Мария Мокеева

Дмитрий Вачедин. «Снежные немцы»: роман, рассказы. — М.: ПРОЗАиК, 2010



Время — понятие относительное, особенно в литературе: если в Средневековье сорокалетний мужчина считался пожилым и обреченным на ближайшую кончину, то в мире книг автор такого возраста получает снисходительные улыбки и терпит муки «переходного» периода взросления. Что уж говорить о тех, кому около тридцати (и, не дай бог, вы что! — двадцать с гаком или меньше). Возраст — не диагноз, а здоровая планка на полосе препятствий. Иногда молодым писателям помогают вскарабкаться, и один из них — Дмитрий Вачедин, русский эмигрант, пишущий по ночам в университетской библиотеке и регулярно «плавающий» на немецких радиоволнах.
Его дебютная книга называется оксюмороном «Снежные немцы», как и роман, открывающий сборник. Это про русских в Германии и немцев в России; про любовь, связывающую людей из разных миров, то есть стран; про маленькие человеческие и большие социальные, политические, экономические проблемы.
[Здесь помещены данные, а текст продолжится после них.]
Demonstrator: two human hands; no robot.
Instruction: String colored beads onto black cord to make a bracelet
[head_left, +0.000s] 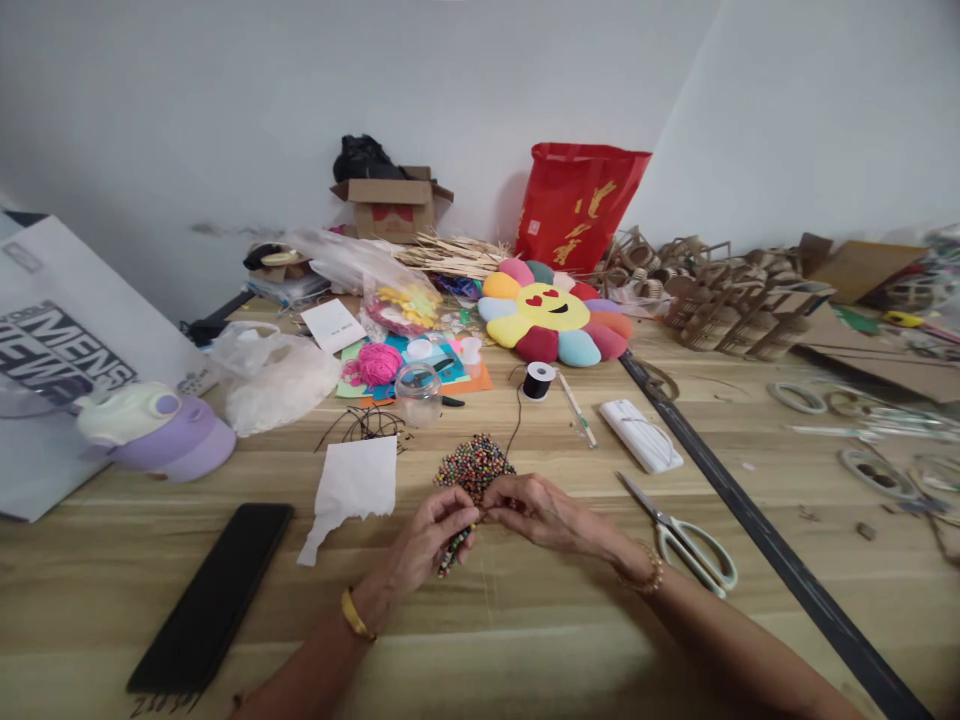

Если роман Вачедина можно было бы сжать, как очищенный апельсин, то из него бы вытекла главная мысль произведения: «самое гуманное общество всегда будет самым черствым, а там, где буйствует смерть и жестокость, из-под земли, бледная и слабая, будет тянуться к тусклому солнцу самая большая любовь» (для тех, кто хочет понять, что же там с эмигрантами, цитирую дальше: «А мы, снежные немцы, теперь и навсегда посередине — в Германии мы те, кто стучит по стенке аквариума, будя заснувших рыб, а в России презираем соседей за то, что во дворе у них не убрано»). По Вачедину, именно любовь — главный энергетический ресурс нашей страны, поэтому Кристина любит русского Андрея, Валерия хочет вернуться в Москву, а у Марка, вернувшегося из Воронежа, в квартире пляшут русские банки и витает образ снежных просторов. Эмигрантский роман Вачедина состоит из монологов нескольких главных героев, чьи судьбы переплетаются в стране точности и порядка, и их личные переживания соседствуют с попытками молодого автора поговорить о политике, сырьевом донорстве России, зависимости СМИ... «И пусть все ярче разгорается голубой огонек любви на эмблеме Газпрома!», — пишет он в конце «Снежных немцев».
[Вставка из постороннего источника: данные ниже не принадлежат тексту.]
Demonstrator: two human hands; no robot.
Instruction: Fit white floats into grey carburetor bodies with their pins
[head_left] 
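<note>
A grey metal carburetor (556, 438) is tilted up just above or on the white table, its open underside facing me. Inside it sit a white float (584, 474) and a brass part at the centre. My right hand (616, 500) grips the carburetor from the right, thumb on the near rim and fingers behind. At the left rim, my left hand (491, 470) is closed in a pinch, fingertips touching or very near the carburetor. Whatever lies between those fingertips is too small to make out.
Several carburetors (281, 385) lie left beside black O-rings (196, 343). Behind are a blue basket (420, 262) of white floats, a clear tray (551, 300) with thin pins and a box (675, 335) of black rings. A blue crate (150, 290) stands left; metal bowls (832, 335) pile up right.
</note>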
В романе много деталей живых и прочувствованных — оттого и думаешь, что начинающий писатель вложил в него все, что у него до той поры накопилось, а больше ему сказать, видимо, нечего. Но как бы не так — Вачедин убедительно выступает в жанре рассказа, представляя на сцене с напечатанными образами глубокие, драматичные, сочные истории. Елена Гродская в рецензии на портале «Росскультура» (07.03.2011) выделяет, например, рассказ «Стрелок небесной лазури», отмеченный премией «Дебют», рассказывающий о пропавшем ребенке, который попал под струи фонтана и исчез; а, вернувшись, «отвечал, что почти всегда был тут, рядом, а иногда где-то еще, где разливается фиолетово-розовый свет, стелилась под ноги волшебная лазурь». Мне не кажется эта сказочно-гламурная фантазия чем-то очень важным, а вот история о расписании, на котором можно прочесть дату своей смерти, заставляет немного иначе взглянуть на извечную тему. А нужно ли нам знать, когда наступит наш конец? Распорядимся ли мы правильно тем временем, что у нас остается? Герой, имеющий больную раком жену и страстное желание стать известным писателем, находит ответ. Но у каждого своя дверь — и свой ключ. В рассказах Вачедин не уходит от своей главной, эмигрантской, темы: он пишет о маленьком мальчике, который перестал разговаривать, когда его увезли в Германию («Гусеница»); русском режиссере, приехавшем на немецкий кинофестиваль («Пыль»); о стареющем коммунисте, попавшем в Германию («Улица имени Пятого Интернационала»)...
«Эмигрантское сообщество — которое, конечно, довольно своеобразно и о котором я пишу — стало мне родным, это «свои». Я отдаю себе отчет, что «русская Германия» (а русскоязычных тут, я думаю, миллиона три) исчезнет в ближайшие лет пятьдесят бесследно из-за естественных процессов в обществе. Исчезнет и язык, и культура — очень забавная, надо сказать. Мне интересно как-то зафиксировать это время», — говорил Вачедин в интервью «Литературной России» (29.10.2010). В то же время писатель признавался, что «те рассказы, которые называют самыми удачными, являются лишь черновиками к их немецким версиям». Случай с Дмитрием Вачединым, талантливым молодым прозаиком, является лишним примером того, что литература — явление, замешанное на национальном бульоне и имеющая свой список противопоказаний. Хочется пожелать автору определиться с выбором читателя — осторожным немцем и любящим русским.